- Le Brésil a interdit les marchés de prévision liés aux contrats sportifs, politiques, culturels et de divertissement.
- Kalshi et Polymarket sont devenus inaccessibles alors que les autorités ont entrepris de bloquer les plateformes non conformes.
- Les régulateurs ont déclaré que ces plateformes imitent les paris à cotes fixes et menacent la protection des investisseurs.
Le Brésil a imposé une interdiction des contrats de marchés de prévision le 24 avril, ciblant des plateformes telles que Kalshi et Polymarket.

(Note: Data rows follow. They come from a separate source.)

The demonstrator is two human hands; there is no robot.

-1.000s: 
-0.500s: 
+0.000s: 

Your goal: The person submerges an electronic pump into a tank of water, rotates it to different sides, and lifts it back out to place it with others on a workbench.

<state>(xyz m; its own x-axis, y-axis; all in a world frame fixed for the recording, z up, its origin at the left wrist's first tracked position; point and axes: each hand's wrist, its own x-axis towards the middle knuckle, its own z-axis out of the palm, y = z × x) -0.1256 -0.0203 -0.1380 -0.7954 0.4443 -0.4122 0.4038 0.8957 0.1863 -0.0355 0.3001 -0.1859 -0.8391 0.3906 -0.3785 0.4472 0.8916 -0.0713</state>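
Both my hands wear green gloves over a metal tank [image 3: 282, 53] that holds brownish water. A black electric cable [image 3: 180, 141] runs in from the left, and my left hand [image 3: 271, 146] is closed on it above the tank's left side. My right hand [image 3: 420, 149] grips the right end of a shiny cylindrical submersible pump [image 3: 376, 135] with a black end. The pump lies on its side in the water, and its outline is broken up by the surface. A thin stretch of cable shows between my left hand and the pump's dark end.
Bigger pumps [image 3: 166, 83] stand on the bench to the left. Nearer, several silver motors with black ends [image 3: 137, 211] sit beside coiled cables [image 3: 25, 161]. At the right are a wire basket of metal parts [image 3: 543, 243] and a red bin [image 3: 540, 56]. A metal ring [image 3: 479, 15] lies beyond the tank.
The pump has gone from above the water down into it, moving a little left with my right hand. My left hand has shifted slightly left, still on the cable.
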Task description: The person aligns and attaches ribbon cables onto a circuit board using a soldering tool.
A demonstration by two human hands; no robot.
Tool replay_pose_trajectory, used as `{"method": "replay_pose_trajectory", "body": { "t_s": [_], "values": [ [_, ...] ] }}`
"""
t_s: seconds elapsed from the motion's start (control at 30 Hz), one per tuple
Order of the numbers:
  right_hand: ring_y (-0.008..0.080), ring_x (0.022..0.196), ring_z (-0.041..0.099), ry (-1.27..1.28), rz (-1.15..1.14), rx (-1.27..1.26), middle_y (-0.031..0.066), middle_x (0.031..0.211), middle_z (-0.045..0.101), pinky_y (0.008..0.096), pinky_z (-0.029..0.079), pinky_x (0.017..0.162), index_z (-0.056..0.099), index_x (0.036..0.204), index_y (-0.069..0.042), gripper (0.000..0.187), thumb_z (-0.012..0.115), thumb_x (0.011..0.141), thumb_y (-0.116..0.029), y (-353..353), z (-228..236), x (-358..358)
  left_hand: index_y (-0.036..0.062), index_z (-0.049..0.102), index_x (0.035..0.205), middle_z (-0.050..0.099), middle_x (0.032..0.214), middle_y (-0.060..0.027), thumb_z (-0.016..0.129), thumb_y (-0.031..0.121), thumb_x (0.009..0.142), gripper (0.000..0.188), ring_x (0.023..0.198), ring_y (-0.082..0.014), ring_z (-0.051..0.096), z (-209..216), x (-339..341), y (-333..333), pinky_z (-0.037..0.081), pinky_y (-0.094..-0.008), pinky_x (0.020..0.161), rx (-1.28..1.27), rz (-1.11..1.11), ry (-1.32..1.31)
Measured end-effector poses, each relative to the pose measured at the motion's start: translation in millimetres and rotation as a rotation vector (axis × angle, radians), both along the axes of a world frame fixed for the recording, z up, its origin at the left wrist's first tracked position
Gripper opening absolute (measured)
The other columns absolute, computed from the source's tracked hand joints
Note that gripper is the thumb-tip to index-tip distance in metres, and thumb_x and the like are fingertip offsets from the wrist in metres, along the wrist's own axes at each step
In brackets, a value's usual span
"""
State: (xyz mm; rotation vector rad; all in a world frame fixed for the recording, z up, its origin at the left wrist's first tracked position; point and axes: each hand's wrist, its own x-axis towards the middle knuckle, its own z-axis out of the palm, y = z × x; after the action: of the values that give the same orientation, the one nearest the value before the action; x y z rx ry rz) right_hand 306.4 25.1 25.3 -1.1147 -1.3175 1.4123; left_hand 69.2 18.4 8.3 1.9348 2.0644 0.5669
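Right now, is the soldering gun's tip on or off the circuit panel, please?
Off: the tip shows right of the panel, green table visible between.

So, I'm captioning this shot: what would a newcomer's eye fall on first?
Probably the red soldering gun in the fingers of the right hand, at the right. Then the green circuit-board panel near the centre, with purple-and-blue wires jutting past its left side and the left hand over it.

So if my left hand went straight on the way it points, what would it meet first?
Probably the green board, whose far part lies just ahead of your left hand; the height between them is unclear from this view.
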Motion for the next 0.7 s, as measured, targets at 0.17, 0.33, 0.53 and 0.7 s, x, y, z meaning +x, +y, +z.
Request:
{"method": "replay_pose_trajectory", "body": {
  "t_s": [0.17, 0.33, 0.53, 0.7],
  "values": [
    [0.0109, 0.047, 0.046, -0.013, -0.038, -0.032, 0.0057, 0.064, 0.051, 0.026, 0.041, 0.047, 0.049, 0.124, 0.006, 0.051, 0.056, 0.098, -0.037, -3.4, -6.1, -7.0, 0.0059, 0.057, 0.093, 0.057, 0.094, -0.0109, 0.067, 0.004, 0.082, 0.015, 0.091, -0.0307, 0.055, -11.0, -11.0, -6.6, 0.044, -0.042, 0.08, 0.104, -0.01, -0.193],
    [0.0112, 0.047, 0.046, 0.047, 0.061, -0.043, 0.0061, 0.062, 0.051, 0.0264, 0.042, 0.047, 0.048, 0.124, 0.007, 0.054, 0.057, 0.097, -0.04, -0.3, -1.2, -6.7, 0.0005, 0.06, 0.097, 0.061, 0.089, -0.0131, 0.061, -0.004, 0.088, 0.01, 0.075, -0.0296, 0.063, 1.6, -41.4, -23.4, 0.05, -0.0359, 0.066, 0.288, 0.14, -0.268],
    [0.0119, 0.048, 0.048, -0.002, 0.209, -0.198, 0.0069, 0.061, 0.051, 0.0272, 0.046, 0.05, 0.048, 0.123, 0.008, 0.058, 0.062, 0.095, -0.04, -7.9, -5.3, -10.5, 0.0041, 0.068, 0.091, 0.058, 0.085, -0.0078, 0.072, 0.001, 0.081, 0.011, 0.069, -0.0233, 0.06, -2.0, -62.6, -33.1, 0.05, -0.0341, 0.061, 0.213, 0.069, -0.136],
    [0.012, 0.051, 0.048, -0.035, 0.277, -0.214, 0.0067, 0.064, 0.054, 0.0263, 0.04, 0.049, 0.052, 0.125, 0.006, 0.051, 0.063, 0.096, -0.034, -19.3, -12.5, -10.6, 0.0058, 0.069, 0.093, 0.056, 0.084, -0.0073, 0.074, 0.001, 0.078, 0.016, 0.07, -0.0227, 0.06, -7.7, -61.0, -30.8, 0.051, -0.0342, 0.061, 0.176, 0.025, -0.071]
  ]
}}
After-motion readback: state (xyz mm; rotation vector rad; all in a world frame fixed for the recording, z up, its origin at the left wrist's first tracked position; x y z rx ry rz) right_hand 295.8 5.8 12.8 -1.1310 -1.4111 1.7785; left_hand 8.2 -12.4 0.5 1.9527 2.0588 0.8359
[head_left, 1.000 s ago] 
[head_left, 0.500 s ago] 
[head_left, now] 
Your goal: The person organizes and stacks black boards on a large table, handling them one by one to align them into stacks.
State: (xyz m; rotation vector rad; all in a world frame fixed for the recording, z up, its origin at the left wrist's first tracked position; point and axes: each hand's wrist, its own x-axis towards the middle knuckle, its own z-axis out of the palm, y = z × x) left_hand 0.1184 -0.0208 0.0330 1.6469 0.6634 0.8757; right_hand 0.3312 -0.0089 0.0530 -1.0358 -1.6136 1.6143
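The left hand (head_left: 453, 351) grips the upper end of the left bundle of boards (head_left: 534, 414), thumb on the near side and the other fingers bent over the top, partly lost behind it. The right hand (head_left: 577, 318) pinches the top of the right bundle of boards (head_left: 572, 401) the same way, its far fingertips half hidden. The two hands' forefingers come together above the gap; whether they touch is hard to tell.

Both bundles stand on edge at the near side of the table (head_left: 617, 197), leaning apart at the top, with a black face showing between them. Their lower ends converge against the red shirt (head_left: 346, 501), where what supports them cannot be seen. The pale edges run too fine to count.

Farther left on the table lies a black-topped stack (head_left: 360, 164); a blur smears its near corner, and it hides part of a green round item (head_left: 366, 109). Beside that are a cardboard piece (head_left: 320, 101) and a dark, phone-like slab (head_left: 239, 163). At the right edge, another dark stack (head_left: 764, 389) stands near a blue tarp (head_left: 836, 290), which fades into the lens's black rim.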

Cette mesure fait suite à la Résolution n° 5 298 du Conseil monétaire national, qui cite la protection des investisseurs, l'intégrité du marché et la conformité aux dérivés comme raisons principales de cette répression.
Selon le rapport, la mesure couvre les contrats liés à des événements sportifs, de jeux, politiques, électoraux, sociaux, culturels et de divertissement. La directive, cependant, est entrée en vigueur le 4 mai, faisant de le Brésil le troisième pays d'Amérique latine à restreindre les marchés de prédictions après l'Argentine et la Colombie.
Les autorités classent les marchés de prévision comme des paris à cotes fixes
Le mouvement a suivi une note technique du Secrétariat des Prix et des Paris. Le régulateur des jeux d'argent a déclaré que les plateformes de marchés de prévisions reproduisent des éléments de base des paris à cotes fixes. Le ministre des Finances Dario Durigan a renforcé cette position, affirmant que le Brésil dispose de règles claires pour les opérateurs de paris à cotes fixes.
Il a affirmé que les plateformes ne peuvent pas créer des structures pour contourner la législation en vigueur. Selon un média local, Folha de S. Paulo, Durigan a souligné qu'environ 28 plateformes avaient été interdites, présentant cette action comme faisant partie d'un effort plus large visant à protéger les épargnes brésiliennes face à la croissance rapide du jeu en ligne.
En conséquence, le ministère des Finances devrait considérer les plateformes concernées comme des schémas de jeu illégaux. Les autorités prévoient désormais de bloquer leurs sites web et applications, tout en coordonnant avec les institutions financières pour arrêter leurs activités.
Les cibles de l'interdiction sont les contrats d'événements non financiers
Aux termes de la résolution n° 5 298, le Brésil interdit la proposition et le commerce de dérivés dont les événements sous-jacents ne sont pas des indicateurs économiques ou financiers. La banque centrale a déclaré que les contrats liés à des événements sportifs réels, à des événements de jeux virtuels, ainsi qu'à des résultats politiques ou culturels sont interdits.
Néanmoins, la mesure autorise les dérivés liés à des indicateurs financiers. Ces derniers incluent les indices de prix, les indices de titres, les indices d'obligations, les taux d'intérêt, les taux de change, les matières premières, les actifs financiers et les titres cotés.
En outre, la résolution accorde à la Securities and Exchange Commission du Brésil une discrétion concernant d'autres événements. Elle peut déterminer si un événement constitue une référence économique ou financière valide.
L'observation mondiale des marchés de prévision s'intensifie
Le mouvement reflète un différend plus large sur la question de savoir si les contrats basés sur des événements doivent être considérés comme des dérivés ou des produits de jeu. Certains États américains, notamment le Nevada et New York, ont avancé des arguments similaires.
Entre-temps, Polymarket est déjà bloqué dans plus de 30 pays, selon sa documentation. Les restrictions incluent des limites liées à l'OFAC et des interdictions nationales.
Cependant, la CFTC a revendiqué une surveillance exclusive sur ces plateformes. Elle a également contesté les efforts des États pour les réglementer ou les interdire.